**TRY IT**. What you output should match the data below exactly.

[Start of Attachment]

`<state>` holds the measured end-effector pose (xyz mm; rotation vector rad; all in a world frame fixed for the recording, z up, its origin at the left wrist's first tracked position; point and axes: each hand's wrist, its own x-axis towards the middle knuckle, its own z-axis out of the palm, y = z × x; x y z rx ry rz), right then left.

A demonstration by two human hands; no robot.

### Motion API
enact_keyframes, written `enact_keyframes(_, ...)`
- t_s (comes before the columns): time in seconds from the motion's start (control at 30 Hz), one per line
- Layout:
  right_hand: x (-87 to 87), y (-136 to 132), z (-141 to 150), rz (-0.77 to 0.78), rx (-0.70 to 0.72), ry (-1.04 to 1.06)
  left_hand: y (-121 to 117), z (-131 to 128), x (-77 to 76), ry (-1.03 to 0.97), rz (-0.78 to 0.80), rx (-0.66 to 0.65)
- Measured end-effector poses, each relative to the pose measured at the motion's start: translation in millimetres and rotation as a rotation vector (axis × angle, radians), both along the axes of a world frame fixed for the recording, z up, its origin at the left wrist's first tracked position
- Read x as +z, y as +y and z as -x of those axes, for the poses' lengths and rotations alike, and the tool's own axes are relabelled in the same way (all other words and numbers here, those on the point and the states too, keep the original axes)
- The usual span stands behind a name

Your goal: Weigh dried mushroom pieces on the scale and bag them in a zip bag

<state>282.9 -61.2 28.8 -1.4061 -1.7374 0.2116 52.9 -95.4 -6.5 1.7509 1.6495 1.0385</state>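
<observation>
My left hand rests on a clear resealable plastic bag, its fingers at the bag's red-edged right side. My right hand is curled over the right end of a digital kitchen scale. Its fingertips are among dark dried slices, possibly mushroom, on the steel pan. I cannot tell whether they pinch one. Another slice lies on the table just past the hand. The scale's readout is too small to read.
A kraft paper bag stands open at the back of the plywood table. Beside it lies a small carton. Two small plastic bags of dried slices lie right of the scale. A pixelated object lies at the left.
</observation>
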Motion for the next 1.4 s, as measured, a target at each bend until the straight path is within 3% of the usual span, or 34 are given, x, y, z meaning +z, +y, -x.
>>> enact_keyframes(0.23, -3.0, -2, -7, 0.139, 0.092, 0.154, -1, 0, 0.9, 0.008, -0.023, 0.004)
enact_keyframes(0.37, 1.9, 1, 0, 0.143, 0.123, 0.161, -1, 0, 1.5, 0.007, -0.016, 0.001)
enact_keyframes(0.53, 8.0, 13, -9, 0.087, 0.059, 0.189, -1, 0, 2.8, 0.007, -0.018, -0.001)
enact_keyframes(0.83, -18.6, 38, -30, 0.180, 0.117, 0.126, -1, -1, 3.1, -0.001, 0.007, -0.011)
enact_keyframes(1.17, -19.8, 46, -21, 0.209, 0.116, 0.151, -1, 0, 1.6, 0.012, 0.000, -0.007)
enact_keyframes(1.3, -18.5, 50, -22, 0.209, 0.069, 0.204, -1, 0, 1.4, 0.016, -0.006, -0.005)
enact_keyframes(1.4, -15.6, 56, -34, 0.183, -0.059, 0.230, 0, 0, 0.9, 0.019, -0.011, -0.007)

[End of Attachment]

**TASK ANSWER**.
`<state>` holds the measured end-effector pose (xyz mm; rotation vector rad; all in a world frame fixed for the recording, z up, its origin at the left wrist's first tracked position; point and axes: each hand's wrist, its own x-axis towards the middle knuckle, its own z-axis out of the palm, y = z × x; x y z rx ry rz), right then left.

A demonstration by two human hands; no robot.

### Motion API
enact_keyframes, written `enact_keyframes(_, ...)`
- t_s (comes before the columns): time in seconds from the motion's start (control at 30 Hz), one per line
- Layout:
  right_hand: x (-87 to 87), y (-136 to 132), z (-141 to 150), rz (-0.77 to 0.78), rx (-0.70 to 0.72), ry (-1.04 to 1.06)
  left_hand: y (-121 to 117), z (-131 to 128), x (-77 to 76), ry (-1.03 to 0.97), rz (-0.78 to 0.80), rx (-0.66 to 0.65)
- Measured end-effector poses, each relative to the pose measured at the motion's start: translation in millimetres and rotation as a rotation vector (axis × angle, radians), both along the axes of a world frame fixed for the recording, z up, its origin at the left wrist's first tracked position
- Read x as +z, y as +y and z as -x of those axes, for the poses' lengths and rotations alike, and the tool's own axes are relabelled in the same way (all other words and numbers here, those on the point and the states too, keep the original axes)
- The usual span stands behind a name

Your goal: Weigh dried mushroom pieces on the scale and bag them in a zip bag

<state>282.9 -61.2 28.8 -1.4061 -1.7374 0.2116 52.9 -95.4 -6.5 1.7509 1.6495 1.0385</state>
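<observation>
My left hand rests on a clear resealable plastic bag, its fingers at the bag's red-edged right side. My right hand is curled over the right end of a digital kitchen scale. Its fingertips are among dark dried slices, possibly mushroom, on the steel pan. I cannot tell whether they pinch one. Another slice lies on the table just past the hand. The scale's readout is too small to read.
A kraft paper bag stands open at the back of the plywood table. Beside it lies a small carton. Two small plastic bags of dried slices lie right of the scale. A pixelated object lies at the left.
</observation>
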Motion for the next 1.4 s, as measured, a target at each bend until the straight path is within 3% of the usual span, or 34 are given, x, y, z meaning +z, +y, -x.
>>> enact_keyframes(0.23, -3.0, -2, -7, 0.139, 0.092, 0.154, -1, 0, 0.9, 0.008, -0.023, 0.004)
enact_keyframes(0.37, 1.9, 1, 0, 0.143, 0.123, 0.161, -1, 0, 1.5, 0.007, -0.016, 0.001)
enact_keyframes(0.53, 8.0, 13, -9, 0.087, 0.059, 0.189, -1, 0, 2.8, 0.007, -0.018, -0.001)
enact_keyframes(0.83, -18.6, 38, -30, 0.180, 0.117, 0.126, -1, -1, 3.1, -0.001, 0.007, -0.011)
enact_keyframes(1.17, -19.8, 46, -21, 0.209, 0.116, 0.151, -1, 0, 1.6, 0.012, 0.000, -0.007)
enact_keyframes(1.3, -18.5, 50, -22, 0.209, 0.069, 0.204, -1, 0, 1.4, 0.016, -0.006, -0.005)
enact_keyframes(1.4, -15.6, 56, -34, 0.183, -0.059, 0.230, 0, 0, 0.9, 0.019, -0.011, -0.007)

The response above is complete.